I interviewed Dr. Reynold A. Panettieri, Jr., who is a professor at the University of Pennsylvania. He directs the Airways Biology Initiative at the University of Pennsylvania. He worked with a team of researchers that looked at how hydraulic fracturing is associated with increased hospital utilization rates that was included earlier on in the chapter.

Question: What initially drew you to the topic of hydraulic fracturing and public health?

Answer: I was Deputy Director for the Center of Excellence of Environmental Toxicology, and we had an interest since we’re Pennsylvanians in the consequences of fracking on healthcare. As deputy director managing the human studies, it was natural for me to get involved in the exposure question.
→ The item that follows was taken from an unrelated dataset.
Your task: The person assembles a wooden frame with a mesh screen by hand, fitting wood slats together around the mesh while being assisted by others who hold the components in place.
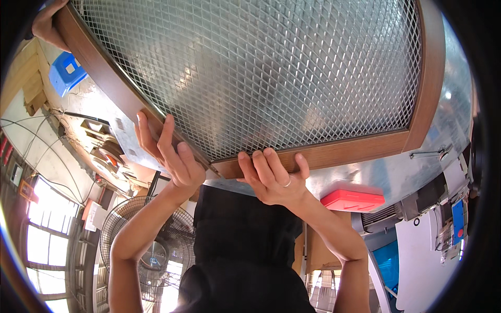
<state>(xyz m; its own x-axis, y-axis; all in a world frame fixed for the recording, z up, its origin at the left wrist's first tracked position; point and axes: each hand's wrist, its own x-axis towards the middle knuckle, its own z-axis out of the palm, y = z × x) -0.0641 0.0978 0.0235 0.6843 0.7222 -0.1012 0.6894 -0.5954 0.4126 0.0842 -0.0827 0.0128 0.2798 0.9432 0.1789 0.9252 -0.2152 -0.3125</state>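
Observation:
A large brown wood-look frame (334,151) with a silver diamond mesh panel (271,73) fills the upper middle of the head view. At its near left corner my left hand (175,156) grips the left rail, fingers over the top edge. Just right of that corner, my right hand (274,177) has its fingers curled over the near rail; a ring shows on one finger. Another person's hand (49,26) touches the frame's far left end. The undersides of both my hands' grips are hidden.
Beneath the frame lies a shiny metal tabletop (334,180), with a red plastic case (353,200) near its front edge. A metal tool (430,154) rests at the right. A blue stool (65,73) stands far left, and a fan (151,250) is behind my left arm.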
Also there were numerous complaints by Pennsylvanians that the fracking was causing negative health effects.

Q: How did you hone in on increased hospitalization rates as an indicator?

A: Hospitalization rates are going to be clearly related to severity of illness; not everybody gets hospitalized with a medical problem. We figured in order to understand the severity of illness that hospitalizations would be a better indicator of severity of disease.

Q: What could be other reasons for these health problems besides fracking?

A: There is also air pollution as ascribed to the use of diesel engine trucking in and out. Also, stress could be an inducer of increasing severity of disease. Stress itself could trigger more hospitalization. Those were the things we contemplated apart from toxicant exposure in the water.

Q: Of the toxicants, noise, and social stressors that you and your colleagues think may be contributing to increased rates of hospitalization in hotspot areas, which do you think are the most significant and why?

A: We don’t really know at this point. All we can say is that there is an increase in some reasons to be hospitalized but not all. All we have at this point are hypotheses or best guesses as to cause. We think that it is likely a combination of all three that induces the health consequences. Our research is agnostic to the specific toxicants, meaning that we did not distinctively look into each toxicant. All we did was associate active well drinking with increased hospitalization. The precise cause of those remains to be proven.

Q: What type of research would you like to see done to confirm an association between fracking and public health issues?

A: We’re doing tons of research to understand the exact diagnoses that causes hospitalization. We had in broad strokes cardiovascular illness, but we don’t know exactly what within the cardiovascular group were the ones that led to people being hospitalized, so that’s one aspect. I think as other parts of the country are exposed to fracking, specifically Texas and Denver, we would like to see confirmation of our findings be generalized to these other sites where there’s huge increase in hydraulic fracturing. I think science needs to be repeated and in different populations to validate our findings.